Among the entries below, count the lines that contain the word "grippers". Respond with the count only.

### Records for this exercise ###

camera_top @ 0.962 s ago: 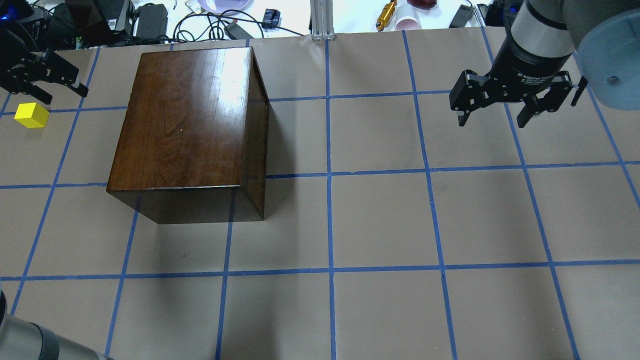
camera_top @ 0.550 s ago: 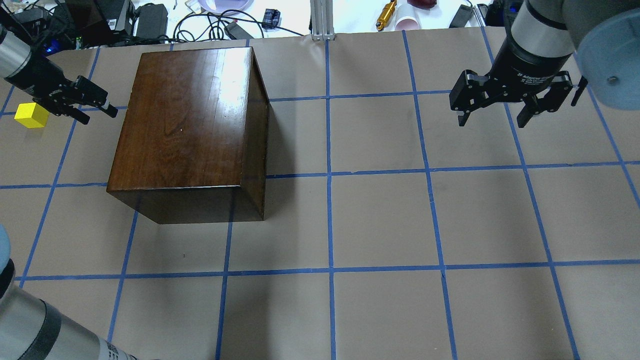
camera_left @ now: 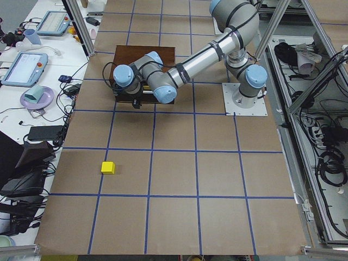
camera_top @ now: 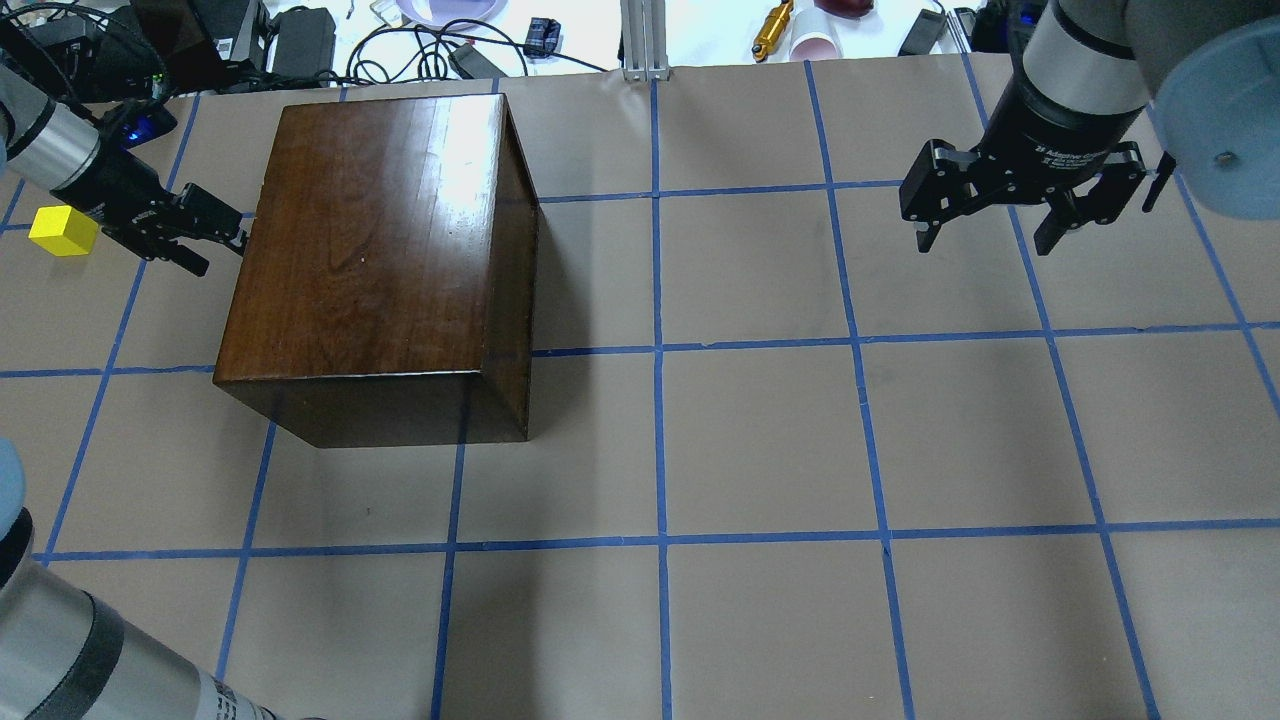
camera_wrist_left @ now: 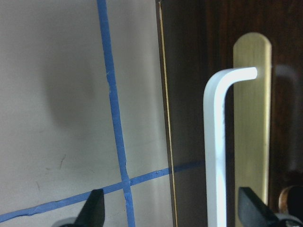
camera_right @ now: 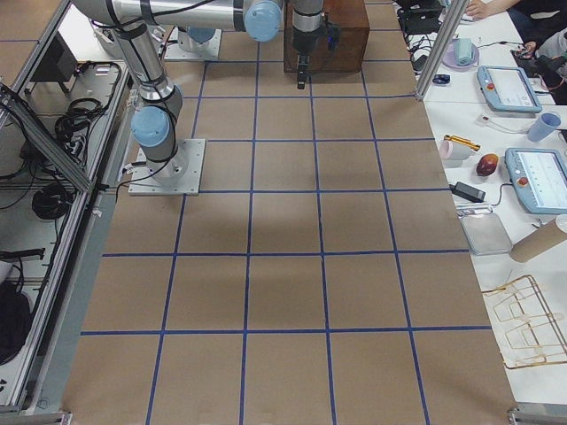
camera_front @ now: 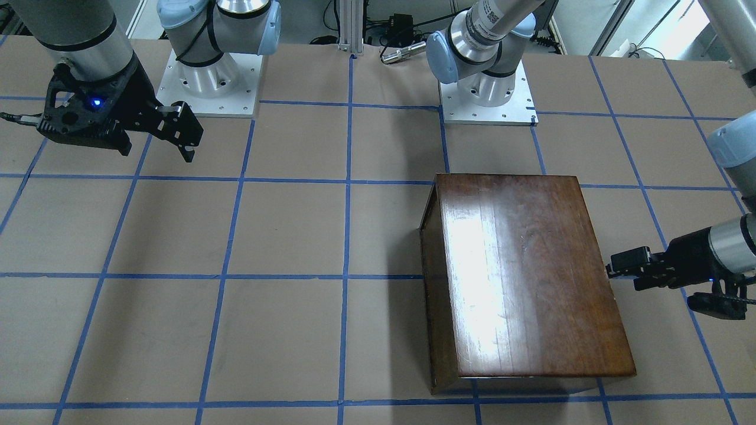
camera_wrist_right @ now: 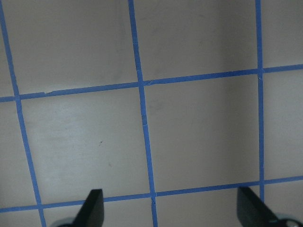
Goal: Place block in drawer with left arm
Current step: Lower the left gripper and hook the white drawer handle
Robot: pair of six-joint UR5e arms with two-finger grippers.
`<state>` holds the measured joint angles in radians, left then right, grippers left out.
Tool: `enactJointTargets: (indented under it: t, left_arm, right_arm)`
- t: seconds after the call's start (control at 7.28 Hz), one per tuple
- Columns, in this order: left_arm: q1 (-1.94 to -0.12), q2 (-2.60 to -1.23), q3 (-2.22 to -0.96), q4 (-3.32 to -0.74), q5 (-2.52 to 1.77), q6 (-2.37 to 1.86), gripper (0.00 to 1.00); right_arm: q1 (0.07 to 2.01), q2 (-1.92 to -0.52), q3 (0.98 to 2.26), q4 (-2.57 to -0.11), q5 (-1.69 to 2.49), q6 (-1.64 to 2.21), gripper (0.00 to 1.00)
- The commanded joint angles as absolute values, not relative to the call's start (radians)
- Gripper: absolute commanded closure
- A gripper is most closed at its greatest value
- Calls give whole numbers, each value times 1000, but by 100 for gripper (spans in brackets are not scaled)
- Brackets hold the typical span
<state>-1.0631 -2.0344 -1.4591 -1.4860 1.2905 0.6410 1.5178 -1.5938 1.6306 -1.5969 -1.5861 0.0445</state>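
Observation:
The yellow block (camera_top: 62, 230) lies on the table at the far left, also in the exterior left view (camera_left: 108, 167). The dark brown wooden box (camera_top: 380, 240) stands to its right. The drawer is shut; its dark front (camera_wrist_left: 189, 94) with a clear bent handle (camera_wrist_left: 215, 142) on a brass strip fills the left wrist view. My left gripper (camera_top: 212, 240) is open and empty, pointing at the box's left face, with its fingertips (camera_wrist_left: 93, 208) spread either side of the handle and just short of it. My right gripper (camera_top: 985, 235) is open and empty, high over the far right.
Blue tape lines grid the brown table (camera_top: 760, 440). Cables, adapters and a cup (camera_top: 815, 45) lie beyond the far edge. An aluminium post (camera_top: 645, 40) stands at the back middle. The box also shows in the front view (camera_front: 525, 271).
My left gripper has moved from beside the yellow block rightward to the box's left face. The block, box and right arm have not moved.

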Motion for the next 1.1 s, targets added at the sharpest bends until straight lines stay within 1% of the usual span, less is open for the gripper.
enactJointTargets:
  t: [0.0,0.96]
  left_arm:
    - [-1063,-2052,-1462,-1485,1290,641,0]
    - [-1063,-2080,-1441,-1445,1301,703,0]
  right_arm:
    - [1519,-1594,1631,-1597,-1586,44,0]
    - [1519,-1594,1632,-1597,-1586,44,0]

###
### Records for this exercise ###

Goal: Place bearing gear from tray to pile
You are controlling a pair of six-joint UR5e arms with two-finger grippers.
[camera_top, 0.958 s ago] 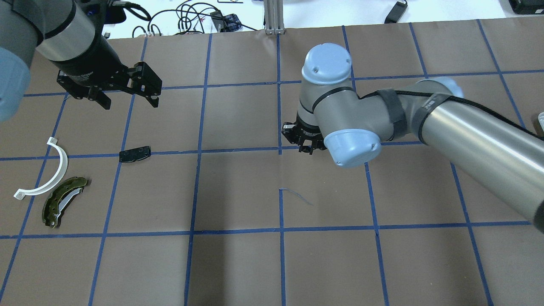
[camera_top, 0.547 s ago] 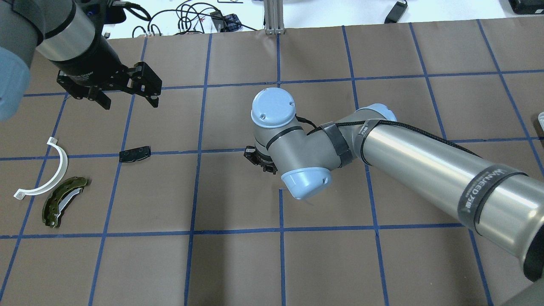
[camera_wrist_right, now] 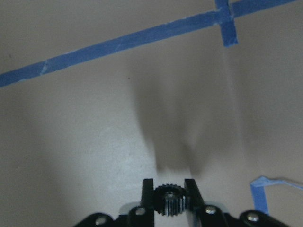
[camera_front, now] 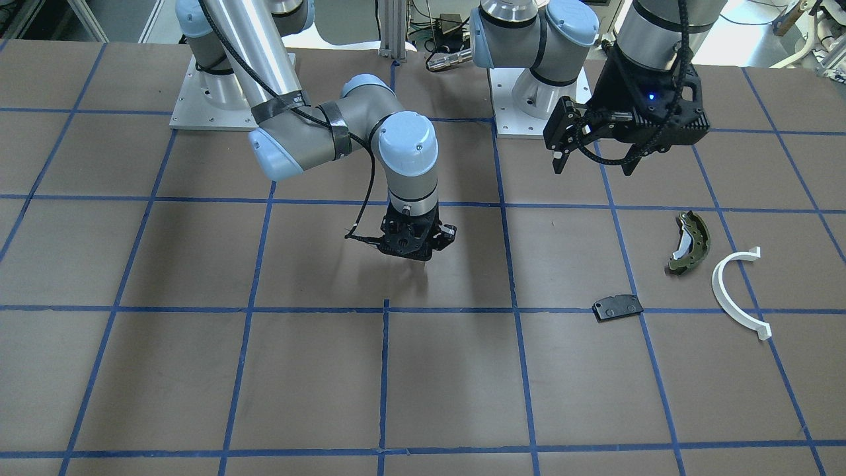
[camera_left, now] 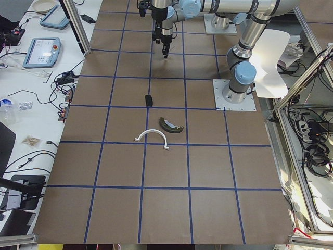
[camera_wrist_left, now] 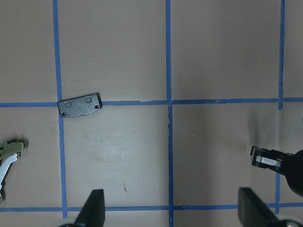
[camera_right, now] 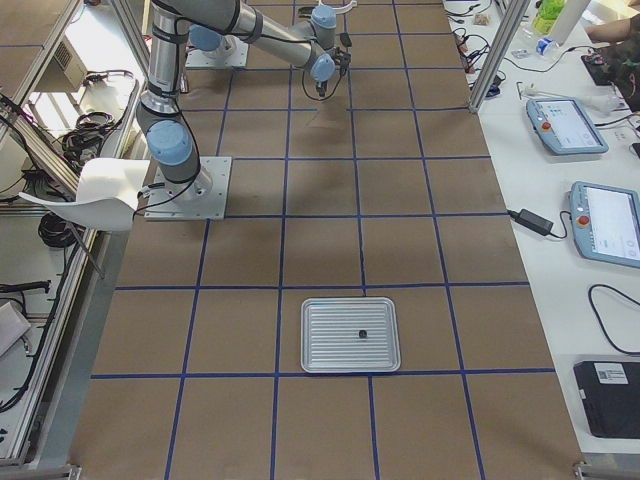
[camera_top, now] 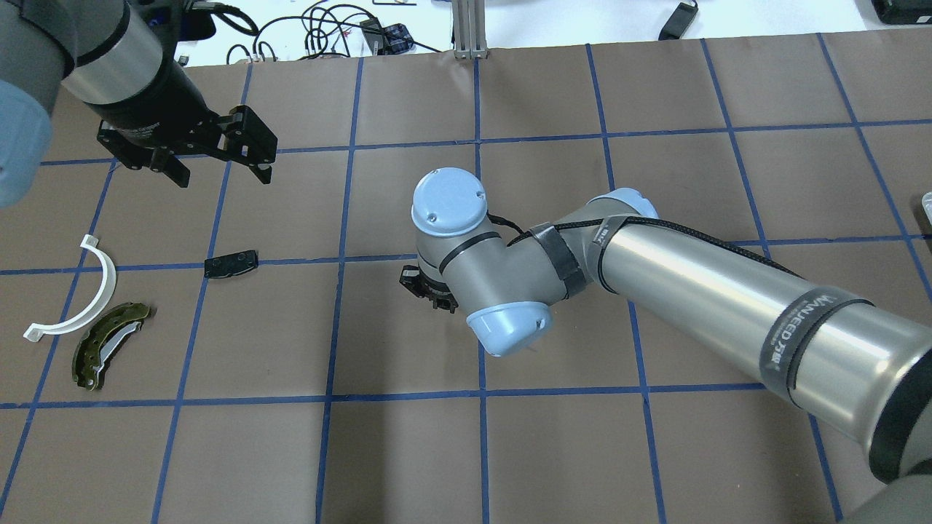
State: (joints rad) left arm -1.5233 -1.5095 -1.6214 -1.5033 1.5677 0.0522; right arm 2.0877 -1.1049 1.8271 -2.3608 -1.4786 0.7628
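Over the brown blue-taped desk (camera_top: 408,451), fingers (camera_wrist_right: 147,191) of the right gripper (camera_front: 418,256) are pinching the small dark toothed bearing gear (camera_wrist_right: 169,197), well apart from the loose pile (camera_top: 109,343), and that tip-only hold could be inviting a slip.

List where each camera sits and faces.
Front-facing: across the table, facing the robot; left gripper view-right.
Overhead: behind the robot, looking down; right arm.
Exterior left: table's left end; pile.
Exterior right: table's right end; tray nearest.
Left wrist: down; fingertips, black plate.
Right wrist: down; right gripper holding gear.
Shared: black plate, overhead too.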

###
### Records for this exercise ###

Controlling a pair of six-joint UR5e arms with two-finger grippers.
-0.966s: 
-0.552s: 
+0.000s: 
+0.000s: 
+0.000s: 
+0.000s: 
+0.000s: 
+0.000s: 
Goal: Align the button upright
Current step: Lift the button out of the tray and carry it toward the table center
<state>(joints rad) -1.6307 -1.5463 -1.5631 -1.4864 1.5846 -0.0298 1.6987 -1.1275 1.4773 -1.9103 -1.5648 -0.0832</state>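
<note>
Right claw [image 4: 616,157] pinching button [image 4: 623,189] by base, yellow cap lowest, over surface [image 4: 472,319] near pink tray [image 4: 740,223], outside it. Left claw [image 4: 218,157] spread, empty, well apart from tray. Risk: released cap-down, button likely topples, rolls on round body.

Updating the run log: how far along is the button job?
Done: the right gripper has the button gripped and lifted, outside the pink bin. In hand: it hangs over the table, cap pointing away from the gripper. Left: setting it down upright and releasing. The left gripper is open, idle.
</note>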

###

Response to the exercise: 4